Eric is the sociopathic evolution of the wandering rapists from Deluge, and ultimately serves the narrative role of Michael's doppelganger. Michael may have initially tried to sexually assault Roseanne, but spends the rest of the film making up for that feral moment. Eric is predatory and ends up becoming a murderer in the course of the narrative; after being banished by the others, he goes back to steal supplies and kills Charles when he is caught. Michael is spared having to also become a murderer by the reveal near the end of the film that Eric has radiation poisoning and likely does not have much time left. The film makes it clear that Michael is a good man, and deserving of being the new Adam of the post-apocalyptic world.
Roseanne earns her new Eve status in part by being the token female, and in part because she is devoted to her missing husband until she finds definitive proof that he died in the bombing. Her dedication to her husband and baby are all that is needed to qualify her as a good woman.
Unfortunately, her newborn dies for reasons of narrative convenience. Apparently it was too much to ask for Michael to be father to a baby he did not conceive. Instead it ends with Michael and Roseanne left alone. Despite the tragedies and threat of radiation sickness lingering, Five closes conservatively and reasonably optimistically: life will go on.

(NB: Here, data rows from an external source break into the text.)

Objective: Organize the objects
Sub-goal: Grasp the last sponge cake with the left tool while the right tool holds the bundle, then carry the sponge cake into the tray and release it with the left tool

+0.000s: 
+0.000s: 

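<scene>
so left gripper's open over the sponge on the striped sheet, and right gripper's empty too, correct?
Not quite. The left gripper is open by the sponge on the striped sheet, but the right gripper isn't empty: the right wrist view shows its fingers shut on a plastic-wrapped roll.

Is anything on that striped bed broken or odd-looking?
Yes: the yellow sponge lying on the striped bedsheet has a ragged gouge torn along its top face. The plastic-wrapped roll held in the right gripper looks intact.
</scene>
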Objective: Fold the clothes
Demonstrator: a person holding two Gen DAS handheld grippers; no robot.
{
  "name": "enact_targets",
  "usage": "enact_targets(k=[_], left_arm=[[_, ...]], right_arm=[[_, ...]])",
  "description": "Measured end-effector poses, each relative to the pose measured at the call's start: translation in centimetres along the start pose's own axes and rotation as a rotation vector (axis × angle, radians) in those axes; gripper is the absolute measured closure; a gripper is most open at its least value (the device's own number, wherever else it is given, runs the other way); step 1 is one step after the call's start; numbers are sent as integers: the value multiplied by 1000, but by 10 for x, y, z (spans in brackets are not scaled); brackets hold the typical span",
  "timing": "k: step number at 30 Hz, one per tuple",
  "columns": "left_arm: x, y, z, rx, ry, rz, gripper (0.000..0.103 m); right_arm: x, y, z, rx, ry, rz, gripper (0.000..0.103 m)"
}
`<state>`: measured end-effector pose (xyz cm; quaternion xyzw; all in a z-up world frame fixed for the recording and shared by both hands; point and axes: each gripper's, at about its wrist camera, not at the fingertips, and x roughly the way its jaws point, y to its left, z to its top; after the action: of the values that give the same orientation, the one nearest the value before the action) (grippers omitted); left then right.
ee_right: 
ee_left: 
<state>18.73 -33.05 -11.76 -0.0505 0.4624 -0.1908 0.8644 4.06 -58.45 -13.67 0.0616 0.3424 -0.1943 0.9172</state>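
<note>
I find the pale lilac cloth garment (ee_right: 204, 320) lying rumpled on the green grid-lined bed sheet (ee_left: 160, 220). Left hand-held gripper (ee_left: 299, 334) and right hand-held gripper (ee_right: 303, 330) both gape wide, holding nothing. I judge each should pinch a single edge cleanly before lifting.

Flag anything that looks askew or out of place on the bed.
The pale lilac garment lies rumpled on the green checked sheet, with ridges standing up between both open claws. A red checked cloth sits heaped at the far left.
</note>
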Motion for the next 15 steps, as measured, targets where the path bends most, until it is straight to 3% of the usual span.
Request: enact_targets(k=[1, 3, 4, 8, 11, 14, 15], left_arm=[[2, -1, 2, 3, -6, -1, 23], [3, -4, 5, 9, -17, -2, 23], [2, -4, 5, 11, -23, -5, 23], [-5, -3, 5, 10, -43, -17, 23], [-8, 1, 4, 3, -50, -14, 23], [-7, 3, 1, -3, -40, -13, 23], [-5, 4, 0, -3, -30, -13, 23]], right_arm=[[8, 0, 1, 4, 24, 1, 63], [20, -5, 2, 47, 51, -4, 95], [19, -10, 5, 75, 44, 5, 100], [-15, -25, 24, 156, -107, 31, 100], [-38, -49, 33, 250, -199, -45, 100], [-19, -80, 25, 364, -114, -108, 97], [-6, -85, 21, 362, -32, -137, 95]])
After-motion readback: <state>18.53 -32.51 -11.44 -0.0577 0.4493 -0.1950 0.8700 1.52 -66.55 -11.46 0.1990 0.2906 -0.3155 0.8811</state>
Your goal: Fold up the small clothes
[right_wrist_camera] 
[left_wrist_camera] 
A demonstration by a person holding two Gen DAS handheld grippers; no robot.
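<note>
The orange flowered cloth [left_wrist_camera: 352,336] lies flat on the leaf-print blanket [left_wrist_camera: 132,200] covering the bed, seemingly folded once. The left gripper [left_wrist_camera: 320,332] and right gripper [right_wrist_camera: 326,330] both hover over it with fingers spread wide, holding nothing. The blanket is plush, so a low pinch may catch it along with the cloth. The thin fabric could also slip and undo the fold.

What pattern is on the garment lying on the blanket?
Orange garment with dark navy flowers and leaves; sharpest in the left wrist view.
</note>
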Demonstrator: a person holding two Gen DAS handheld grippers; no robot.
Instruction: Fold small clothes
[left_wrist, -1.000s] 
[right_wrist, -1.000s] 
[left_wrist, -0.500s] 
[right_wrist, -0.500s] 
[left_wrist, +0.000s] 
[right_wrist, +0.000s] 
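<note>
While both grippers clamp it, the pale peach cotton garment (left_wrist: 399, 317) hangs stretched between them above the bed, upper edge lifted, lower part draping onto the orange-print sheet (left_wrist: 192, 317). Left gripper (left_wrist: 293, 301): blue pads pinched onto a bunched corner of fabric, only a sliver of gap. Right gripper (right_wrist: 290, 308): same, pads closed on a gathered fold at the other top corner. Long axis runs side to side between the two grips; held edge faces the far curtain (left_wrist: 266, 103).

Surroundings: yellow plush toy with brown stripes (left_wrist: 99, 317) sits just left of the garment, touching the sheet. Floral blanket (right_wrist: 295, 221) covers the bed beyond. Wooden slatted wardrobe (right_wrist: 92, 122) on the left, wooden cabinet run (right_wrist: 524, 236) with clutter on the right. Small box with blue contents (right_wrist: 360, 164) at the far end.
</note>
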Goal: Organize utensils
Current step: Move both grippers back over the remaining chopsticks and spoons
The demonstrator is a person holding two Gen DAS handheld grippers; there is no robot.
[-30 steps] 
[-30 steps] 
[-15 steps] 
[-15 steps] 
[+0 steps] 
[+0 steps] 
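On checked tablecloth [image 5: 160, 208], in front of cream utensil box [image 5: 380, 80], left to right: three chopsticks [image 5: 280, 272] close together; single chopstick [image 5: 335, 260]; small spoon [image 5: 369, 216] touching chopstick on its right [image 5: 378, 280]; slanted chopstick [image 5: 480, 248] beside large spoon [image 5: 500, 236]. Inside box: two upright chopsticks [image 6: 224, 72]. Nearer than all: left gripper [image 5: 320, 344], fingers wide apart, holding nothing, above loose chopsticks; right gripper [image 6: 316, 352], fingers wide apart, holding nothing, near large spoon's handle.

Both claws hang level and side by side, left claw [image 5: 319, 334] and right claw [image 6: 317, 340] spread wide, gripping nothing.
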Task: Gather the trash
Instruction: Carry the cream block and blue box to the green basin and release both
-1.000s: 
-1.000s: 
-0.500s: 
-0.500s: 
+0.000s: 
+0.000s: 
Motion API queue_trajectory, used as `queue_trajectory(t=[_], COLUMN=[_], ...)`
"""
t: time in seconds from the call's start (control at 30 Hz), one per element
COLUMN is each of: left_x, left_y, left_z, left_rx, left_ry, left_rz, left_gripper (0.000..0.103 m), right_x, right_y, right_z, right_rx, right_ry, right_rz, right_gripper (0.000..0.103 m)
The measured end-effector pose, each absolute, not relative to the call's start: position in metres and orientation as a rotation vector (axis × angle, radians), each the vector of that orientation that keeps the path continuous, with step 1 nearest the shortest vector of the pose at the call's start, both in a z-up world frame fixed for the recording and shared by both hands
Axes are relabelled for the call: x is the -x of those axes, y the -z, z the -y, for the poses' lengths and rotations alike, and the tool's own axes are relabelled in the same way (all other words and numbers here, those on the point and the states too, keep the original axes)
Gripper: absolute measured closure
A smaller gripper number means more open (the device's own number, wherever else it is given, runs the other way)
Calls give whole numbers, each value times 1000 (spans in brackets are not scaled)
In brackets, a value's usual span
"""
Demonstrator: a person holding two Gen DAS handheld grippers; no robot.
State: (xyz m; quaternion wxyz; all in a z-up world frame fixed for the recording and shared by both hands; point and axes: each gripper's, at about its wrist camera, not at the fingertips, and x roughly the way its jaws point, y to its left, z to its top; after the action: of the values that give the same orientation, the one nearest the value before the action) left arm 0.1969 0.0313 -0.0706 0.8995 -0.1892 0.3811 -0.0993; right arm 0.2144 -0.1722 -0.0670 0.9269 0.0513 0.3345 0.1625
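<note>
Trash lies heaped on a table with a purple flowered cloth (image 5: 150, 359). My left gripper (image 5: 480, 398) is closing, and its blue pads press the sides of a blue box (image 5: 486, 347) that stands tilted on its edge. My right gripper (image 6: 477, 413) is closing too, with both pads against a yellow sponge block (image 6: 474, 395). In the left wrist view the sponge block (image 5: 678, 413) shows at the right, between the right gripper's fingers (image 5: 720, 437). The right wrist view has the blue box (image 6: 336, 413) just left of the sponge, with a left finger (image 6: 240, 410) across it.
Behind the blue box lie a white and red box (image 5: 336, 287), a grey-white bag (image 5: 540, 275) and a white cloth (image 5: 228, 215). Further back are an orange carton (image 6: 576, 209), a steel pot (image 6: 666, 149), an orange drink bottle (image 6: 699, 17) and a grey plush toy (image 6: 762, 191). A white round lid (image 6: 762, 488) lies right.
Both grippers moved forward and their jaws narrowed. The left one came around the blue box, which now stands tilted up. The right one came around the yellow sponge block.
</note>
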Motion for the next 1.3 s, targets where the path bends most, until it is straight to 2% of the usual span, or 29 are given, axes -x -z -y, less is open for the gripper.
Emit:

Before I wrap up, I would be remiss if I did not spend more time discussing Charles. His presence is itself a progressive act, given how the casts of most mainstream films surveyed thus far have been all or mostly white. However, he is introduced in a subservient role to an old white man, and spends the remainder of his time in the narrative as a litmus test to show who is the superior white man to repopulate the world: Michael or Eric. The notion that Charles might be a candidate for Roseanne's mate is never so much as suggested. For all the indignities Charles suffers throughout Five, he at least is spared the trope frequently placed on black men of being the first to die. Overall, Charles is a minor step forward for black representation in science fiction cinema.
Five, on the other hand, is a solid first representation of the post-nuclear apocalypse narrative. Later films built on the premise, like On the Beach (Dir. Stanley Kramer, 1959) and The World, the Flesh and the Devil (Dir. Ranald MacDougall, 1959), would result in better movies, but Five deserves greater attention within the sub-genre.